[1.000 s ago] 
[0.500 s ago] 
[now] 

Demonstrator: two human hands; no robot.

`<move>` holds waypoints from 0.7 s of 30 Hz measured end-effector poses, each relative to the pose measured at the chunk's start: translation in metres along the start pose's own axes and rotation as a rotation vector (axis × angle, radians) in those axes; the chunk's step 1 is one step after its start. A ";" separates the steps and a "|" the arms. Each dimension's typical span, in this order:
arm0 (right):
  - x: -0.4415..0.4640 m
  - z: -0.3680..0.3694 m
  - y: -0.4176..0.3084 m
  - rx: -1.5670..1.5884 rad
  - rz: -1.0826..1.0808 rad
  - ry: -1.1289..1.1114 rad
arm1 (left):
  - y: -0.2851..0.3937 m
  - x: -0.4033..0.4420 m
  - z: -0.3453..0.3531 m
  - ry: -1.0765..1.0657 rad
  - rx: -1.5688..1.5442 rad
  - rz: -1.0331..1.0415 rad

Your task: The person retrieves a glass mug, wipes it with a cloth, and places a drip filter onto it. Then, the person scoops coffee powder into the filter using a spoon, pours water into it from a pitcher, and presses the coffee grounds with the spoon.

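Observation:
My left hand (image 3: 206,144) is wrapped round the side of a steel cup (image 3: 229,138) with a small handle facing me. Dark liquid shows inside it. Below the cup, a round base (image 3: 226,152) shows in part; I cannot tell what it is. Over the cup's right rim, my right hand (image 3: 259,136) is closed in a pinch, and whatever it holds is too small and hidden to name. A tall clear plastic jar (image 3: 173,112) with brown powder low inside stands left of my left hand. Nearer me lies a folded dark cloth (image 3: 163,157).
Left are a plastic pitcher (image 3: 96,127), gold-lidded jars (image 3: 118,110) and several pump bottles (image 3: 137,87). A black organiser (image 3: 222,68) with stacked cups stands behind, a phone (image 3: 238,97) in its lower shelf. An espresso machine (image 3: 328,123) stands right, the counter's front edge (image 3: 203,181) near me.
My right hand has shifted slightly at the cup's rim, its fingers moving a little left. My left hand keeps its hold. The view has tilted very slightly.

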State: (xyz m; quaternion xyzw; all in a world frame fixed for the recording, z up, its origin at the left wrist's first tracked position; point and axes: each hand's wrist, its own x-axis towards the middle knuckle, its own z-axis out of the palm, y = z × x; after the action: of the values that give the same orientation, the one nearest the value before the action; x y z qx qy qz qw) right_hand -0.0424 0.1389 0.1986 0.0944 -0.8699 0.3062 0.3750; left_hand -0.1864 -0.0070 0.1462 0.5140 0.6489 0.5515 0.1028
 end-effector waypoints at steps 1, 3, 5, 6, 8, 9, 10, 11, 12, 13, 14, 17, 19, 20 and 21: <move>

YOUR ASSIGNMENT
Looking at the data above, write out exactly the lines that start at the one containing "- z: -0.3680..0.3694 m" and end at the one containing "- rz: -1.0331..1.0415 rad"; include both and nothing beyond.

ANSWER SECTION
  - z: -0.3680..0.3694 m
  - y: -0.4176..0.3084 m
  - rx: -1.5670..1.5884 rad
  - rz: -1.0826..1.0808 rad
  - ry: -1.1289..1.1114 rad
arm1 (left):
  - y: -0.2851..0.3937 m
  - x: -0.4033..0.4420 m
  - z: -0.3453..0.3531 m
  - ry: -1.0765..1.0657 rad
  - rx: -1.5688..1.5442 rad
  - rz: -1.0331..1.0415 rad

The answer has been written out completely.